With the rates of methamphetamine use reaching an all-time high in Texas, raising alarms for the Greater Houston area, McGovern Medical School at The University of Texas Health Science Center at Houston (UTHealth) researchers have launched a clinical trial to study a combination of medications designed to treat methamphetamine use disorder.
The Center for Neurobehavioral Research on Addiction (CNRA) in the Department of Psychiatry and Behavioral Sciences at UTHealth is one of just seven sites for the study as part of the National Institute on Drug Abuse Clinical Trials Network (NIDA CTN). The clinical trial brings a $930,000 grant to the CNRA, which is the only enrolling site in Texas.
Due to a more potent form of the drug coming out of Mexico, methamphetamine use in Texas is now higher than even the highest levels documented before the 2006 ban on the sale of pseudoephedrine, according to the August 2016 report of the NIDA-funded National Drug Early Warning System (NDEWS). The Drug Enforcement Administration (DEA) ranked methamphetamine as the No. 1 drug threat in the Dallas DEA area and No. 2 in the Houston DEA area. The NDEWS report also revealed that poison control calls about methamphetamine exposure are at the highest level ever in the state and admissions to treatment programs have increased from 3 percent of all admissions in 1999 to 16 percent in 2015.
“Methamphetamine is one of the most highly addictive and destructive drugs on the illicit market.

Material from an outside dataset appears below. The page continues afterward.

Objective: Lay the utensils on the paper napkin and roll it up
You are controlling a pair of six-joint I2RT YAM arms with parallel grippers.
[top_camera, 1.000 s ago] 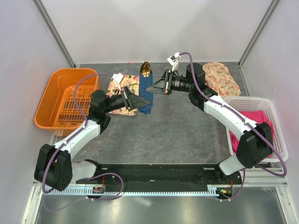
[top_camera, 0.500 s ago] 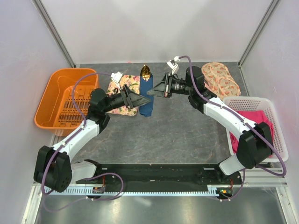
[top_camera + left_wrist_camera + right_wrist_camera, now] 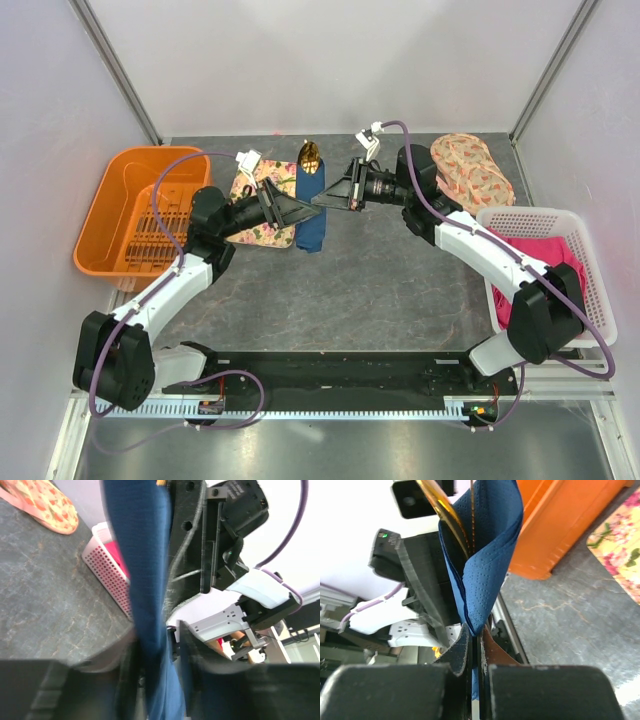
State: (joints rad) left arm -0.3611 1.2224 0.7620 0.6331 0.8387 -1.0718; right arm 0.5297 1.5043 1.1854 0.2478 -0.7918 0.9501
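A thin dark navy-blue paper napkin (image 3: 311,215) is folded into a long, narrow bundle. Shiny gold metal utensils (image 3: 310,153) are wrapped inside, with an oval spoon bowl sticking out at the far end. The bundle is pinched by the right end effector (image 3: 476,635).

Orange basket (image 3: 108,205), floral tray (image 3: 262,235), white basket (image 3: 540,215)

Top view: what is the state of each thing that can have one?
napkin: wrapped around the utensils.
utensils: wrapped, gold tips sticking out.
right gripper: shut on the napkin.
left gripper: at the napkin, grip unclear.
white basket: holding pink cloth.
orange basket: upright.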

Unfortunately, effective treatment options for methamphetamine dependence are extremely limited,” said Joy Schmitz, Ph.D., director of the CNRA and the Louis A. Faillace, M.D., Professor at McGovern Medical School at UTHealth. “The CNRA is excited to be part of the first-ever large, multisite national study that could have a huge impact on improving treatment of methamphetamine addiction by studying a promising new medication combination.”
The clinical trial will examine whether a combination of naltrexone and bupropion works better than placebo to help methamphetamine addiction. Both medications are approved by the Federal Drug Administration for other disorders.
Methamphetamine is a stimulant that increases levels of dopamine in the brain. Unlike cocaine, which has a similar effect, methamphetamine stays in the brain longer, leading to prolonged stimulant effects before the inevitable crash. Increasing use can lead to cardiovascular problems such as high blood pressure and an irregular heartbeat, as well as hyperthermia, structural damage to the brain, convulsions and death. Chronic users can develop anxiety, confusion, mood disturbances and violent behavior.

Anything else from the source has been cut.